Hi,

Trustin Lee wrote:
Hi,

I ran some performance test with the following settings:

* Direct buffer with PooledByteBufferAllocator
* Heap buffer with PooledByteBufferAllocator
* Heap buffer with SimpleByteBufferAllocator

PooledByteBufferAllocator is the default allocator that MINA uses to
allocate ByteBuffers.  It pools all buffers created by itself.  When a user
calls ByteBuffer.release(), it is returned to the pool. MINA is implemented
to release the buffer automatically for a few obvious case as specified in
JavaDoc. The reason why I introduced the pool and acquire/release() methods
is because direct buffers take long time to be allocated.  By using buffer
pooling, we were able to save time to allocate direct ByteBuffers.  The
disadvantage of this allocator is that there's synchronization cost during
acquire() or release() is invoked.  It might prevent multi-processor
machines from performing better than we expected.
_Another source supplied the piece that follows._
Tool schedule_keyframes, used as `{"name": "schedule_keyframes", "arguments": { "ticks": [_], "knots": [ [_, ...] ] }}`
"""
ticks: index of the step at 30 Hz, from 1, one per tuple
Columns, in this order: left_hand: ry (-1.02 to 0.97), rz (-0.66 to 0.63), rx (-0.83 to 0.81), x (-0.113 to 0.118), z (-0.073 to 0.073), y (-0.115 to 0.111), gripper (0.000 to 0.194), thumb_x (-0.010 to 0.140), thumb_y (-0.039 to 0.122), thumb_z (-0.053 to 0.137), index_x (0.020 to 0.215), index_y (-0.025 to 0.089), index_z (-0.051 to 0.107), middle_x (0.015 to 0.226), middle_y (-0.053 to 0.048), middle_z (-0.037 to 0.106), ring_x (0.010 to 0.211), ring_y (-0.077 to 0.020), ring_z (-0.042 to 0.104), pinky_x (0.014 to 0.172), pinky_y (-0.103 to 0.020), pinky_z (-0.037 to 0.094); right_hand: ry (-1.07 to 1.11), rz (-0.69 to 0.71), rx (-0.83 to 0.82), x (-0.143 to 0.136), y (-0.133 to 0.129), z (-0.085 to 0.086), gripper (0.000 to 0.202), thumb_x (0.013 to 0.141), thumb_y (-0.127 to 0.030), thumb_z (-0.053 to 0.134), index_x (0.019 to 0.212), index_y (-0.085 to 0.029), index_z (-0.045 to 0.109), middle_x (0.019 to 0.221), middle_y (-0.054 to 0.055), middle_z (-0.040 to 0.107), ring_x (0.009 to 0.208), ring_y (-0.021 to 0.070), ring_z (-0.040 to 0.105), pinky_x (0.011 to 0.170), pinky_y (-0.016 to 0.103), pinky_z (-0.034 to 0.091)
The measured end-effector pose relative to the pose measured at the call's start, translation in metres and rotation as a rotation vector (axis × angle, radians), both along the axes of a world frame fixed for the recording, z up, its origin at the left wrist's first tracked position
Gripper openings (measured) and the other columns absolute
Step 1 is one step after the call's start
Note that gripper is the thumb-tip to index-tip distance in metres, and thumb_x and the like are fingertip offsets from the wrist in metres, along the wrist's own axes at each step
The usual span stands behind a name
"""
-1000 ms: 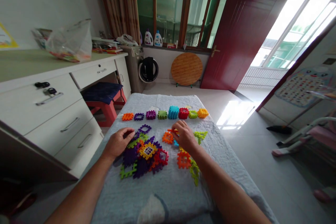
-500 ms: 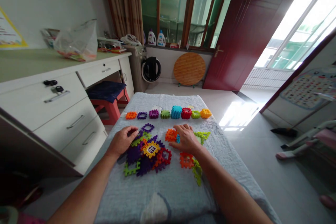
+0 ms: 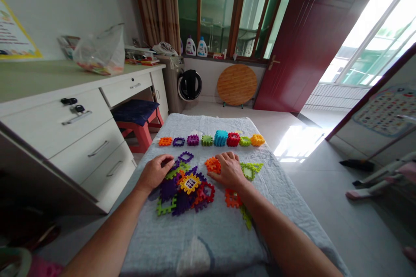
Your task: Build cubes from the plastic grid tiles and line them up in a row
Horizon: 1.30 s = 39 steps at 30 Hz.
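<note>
My left hand, its fingers loosely bent and thumb apart, rests at the left edge of a pile of toothed plastic building blocks. Purple, green and red pieces lie there, with a yellow block on top and a purple frame block just behind. My right hand is curled palm down beside an orange block; its fingers hide the small blue block that showed beneath them earlier. Green blocks lie to its right, and another orange block is below its wrist.
Across the far part of the cloth-covered table runs a row of blocks sorted by colour, including a blue stack and a red stack. A red stool and a white desk stand to the left.
The view has shifted slightly. The blue block seen under my right fingers is now covered by the hand. My left hand stays by the pile.
</note>
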<state>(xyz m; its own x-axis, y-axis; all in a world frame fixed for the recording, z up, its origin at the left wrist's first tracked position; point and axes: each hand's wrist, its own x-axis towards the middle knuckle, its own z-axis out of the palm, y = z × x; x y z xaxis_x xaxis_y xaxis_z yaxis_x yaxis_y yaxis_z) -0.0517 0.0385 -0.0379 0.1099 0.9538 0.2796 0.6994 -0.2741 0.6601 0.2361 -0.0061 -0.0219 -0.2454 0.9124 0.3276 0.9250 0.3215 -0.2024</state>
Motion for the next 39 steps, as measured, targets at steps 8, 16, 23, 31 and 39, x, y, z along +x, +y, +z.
{"name": "schedule_keyframes", "arguments": {
  "ticks": [8,16,23,31,39],
  "knots": [
    [0.007,0.001,0.003,-0.001,0.0,0.0,0.037,0.08,0.049,0.05,0.094,0.02,0.066,0.096,-0.005,0.072,0.091,-0.0227,0.066,0.086,-0.032,0.05,0.102,-0.006,0.047,0.002,0.005,-0.004,0.029,0.076,-0.04,0.065,0.097,-0.022,0.059,0.095,0.005,0.062,0.096,0.0236,0.046,0.087,0.037,0.03],
    [0.009,-0.008,0.023,-0.001,0.0,0.0,0.034,0.08,0.048,0.051,0.093,0.02,0.066,0.094,-0.004,0.072,0.089,-0.022,0.066,0.085,-0.032,0.05,0.168,0.049,-0.005,0.016,0.003,-0.006,0.041,0.07,-0.024,0.065,0.11,-0.022,0.056,0.099,0.004,0.065,0.099,0.024,0.046,0.09,0.038,0.029],
    [0.039,-0.018,0.195,0.007,0.005,-0.001,0.028,0.082,0.042,0.052,0.091,0.019,0.065,0.098,-0.007,0.068,0.097,-0.0237,0.062,0.093,-0.036,0.046,0.096,0.07,-0.06,0.01,0.001,-0.006,0.047,0.07,-0.032,0.067,0.114,-0.021,0.056,0.097,0.006,0.064,0.099,0.0256,0.045,0.089,0.039,0.029],
    [0.132,-0.302,0.186,0.046,0.046,-0.003,0.02,0.079,0.032,0.059,0.093,0.021,0.065,0.103,-0.006,0.067,0.101,-0.0227,0.06,0.094,-0.037,0.044,0.166,0.122,-0.041,0.003,0.012,-0.013,0.068,0.07,-0.037,0.07,0.131,-0.018,0.044,0.111,0.01,0.063,0.107,0.027,0.045,0.094,0.041,0.029],
    [0.478,-0.564,-0.081,0.104,0.048,0.016,0.056,0.067,0.034,0.07,0.119,0.015,0.058,0.125,-0.012,0.058,0.116,-0.0268,0.053,0.101,-0.034,0.039,0.265,0.025,0.051,0.028,0.006,0.0,0.055,0.076,-0.033,0.065,0.127,-0.02,0.05,0.123,0.01,0.058,0.113,0.0279,0.045,0.095,0.042,0.032]
  ]
}}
SimpleByteAllocator is a very simple allocator.  It just creates a new
ByteBuffer whenever requested.  It never pools anything.  The advantage of
this allocator is that it doesn't have any synchronization cost.  It just
allocates a buffer and forget about it.  This works best with heap byte
buffers because the time complexity of Java heap memory allocation is O(1),
fantastic constant time.

We usually have been taught that direct buffers will perform better than
heap buffers, but many performance test results including mine are saying
that heap buffers are performing *far* better. I got almost 50% performance
boost after switching from direct buffer with PooledByteBufferAllocator to
heap buffer with SimpleByteBufferAllocator. Is there anyone who had similar
experiences?

Yes I've found the same result.


In this context, I think the value of the default buffer pooling that MINA
provides might be dubious.  If this is true, should we have to have
acquire() and release() methods sacrificing API usability?  Why don't we
just get rid of (or deprecate) them and let the VM take care of the whole
buffer management?

One thing you might consider is to create a very large direct ByteBuffer and slice it in your PooledByteBufferAllocator. Clients of PooledByteBufferAllocator will not see any difference, but the performance might significantly improve (might be better that Heap Buffer). You might consider doing the trick for heap as well.

Thanks

-- Jeanfrancois




Trustin

PS: I beat Apache HTTP 2.0.55 with MINA + AsyncWeb today. I was able to get
20,000 msg/sec throughput with my dual core opteron dual box.  I will give
you an update later when more data is gathered and feel confident that I
configured Apache HTTPD to its maximum performance.